Dr. Alfred Sandlin Reid was born in Orlando, Florida on October 26, 1924 to the Reverend U.E. Reid and Rhoda Wilkinson Reid. His parents hoped he would follow in his father's footsteps, and he spent two years at Stetson University studying to be a Baptist preacher before he enlisted in the Army in 1942. He served in France and Germany during the war, then joined an army program that allowed him to spend a semester studying at Merton College, Oxford. After his return from Europe, Reid completed his Bachelor's degree at the University of Miami in 1948. He continued to the University of Florida, where he earned a Master's degree and completed a Ph.D. in English literature in 1952.
After teaching briefly at Trinity College, Connecticut, and the Citadel, Dr. Reid joined the faculty of Furman University in 1955. He was appointed Bennette E. Geer Professor of Literature in 1968 and served as chair of the English department beginning in 1972. He taught courses on all levels, from Southern literature to Creative Writing, though his main scholarly interest was in the works of Nathaniel Hawthorne and other nineteenth century New Englanders. Furman awarded him the Meritorious Teaching Award in 1973. Reid remained at Furman until his death on March 7, 1976.

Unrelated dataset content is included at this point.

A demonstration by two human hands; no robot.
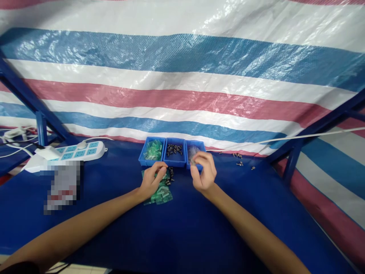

Alfred Reid published several scholarly works during his lifetime: The Yellow Ruff and "The Scarlet Letter;" The Arts in Greenville; Furman University: Toward a New Identity, 1825-1975; and numerous articles on the history of Greenville and the literature of nineteenth century New England. In addition, Reid published two volumes of poetry, Crumbling Stones and Lady Godiva's Lover. His autobiography, Icons and Images, was written for his daughters and was not intended to be published.
Alfred Sandlin Reid married Nathalie Rozran in 1948. They had two daughters, Miriam and Martha.